WHAT YOU WILL DO:
Retype all of the data. Every line must match exactly.
----
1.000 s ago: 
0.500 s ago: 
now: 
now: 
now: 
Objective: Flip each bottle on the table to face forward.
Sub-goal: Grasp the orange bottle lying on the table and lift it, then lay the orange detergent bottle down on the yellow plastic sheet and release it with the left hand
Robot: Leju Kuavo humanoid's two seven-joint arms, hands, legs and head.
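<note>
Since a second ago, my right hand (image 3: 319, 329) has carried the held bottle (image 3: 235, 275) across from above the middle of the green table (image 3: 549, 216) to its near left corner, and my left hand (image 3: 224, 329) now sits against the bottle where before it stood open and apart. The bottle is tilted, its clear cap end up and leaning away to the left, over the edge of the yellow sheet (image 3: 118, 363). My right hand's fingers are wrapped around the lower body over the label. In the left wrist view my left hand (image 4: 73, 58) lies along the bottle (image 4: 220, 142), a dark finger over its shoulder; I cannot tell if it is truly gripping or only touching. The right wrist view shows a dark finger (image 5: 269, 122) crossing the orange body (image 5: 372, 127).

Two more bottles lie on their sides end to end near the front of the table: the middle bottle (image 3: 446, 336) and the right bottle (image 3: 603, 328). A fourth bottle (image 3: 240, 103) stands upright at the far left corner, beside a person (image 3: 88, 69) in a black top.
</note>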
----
EXERCISE SOLUTION:
1.000 s ago: 
0.500 s ago: 
now: 
now: 
now: 
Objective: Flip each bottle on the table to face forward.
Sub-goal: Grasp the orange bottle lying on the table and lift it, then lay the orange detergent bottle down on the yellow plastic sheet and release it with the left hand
Robot: Leju Kuavo humanoid's two seven-joint arms, hands, legs and head.
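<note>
Since a second ago, my right hand (image 3: 319, 329) has carried the held bottle (image 3: 235, 275) across from above the middle of the green table (image 3: 549, 216) to its near left corner, and my left hand (image 3: 224, 329) now sits against the bottle where before it stood open and apart. The bottle is tilted, its clear cap end up and leaning away to the left, over the edge of the yellow sheet (image 3: 118, 363). My right hand's fingers are wrapped around the lower body over the label. In the left wrist view my left hand (image 4: 73, 58) lies along the bottle (image 4: 220, 142), a dark finger over its shoulder; I cannot tell if it is truly gripping or only touching. The right wrist view shows a dark finger (image 5: 269, 122) crossing the orange body (image 5: 372, 127).

Two more bottles lie on their sides end to end near the front of the table: the middle bottle (image 3: 446, 336) and the right bottle (image 3: 603, 328). A fourth bottle (image 3: 240, 103) stands upright at the far left corner, beside a person (image 3: 88, 69) in a black top.
</note>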

This completes the exercise.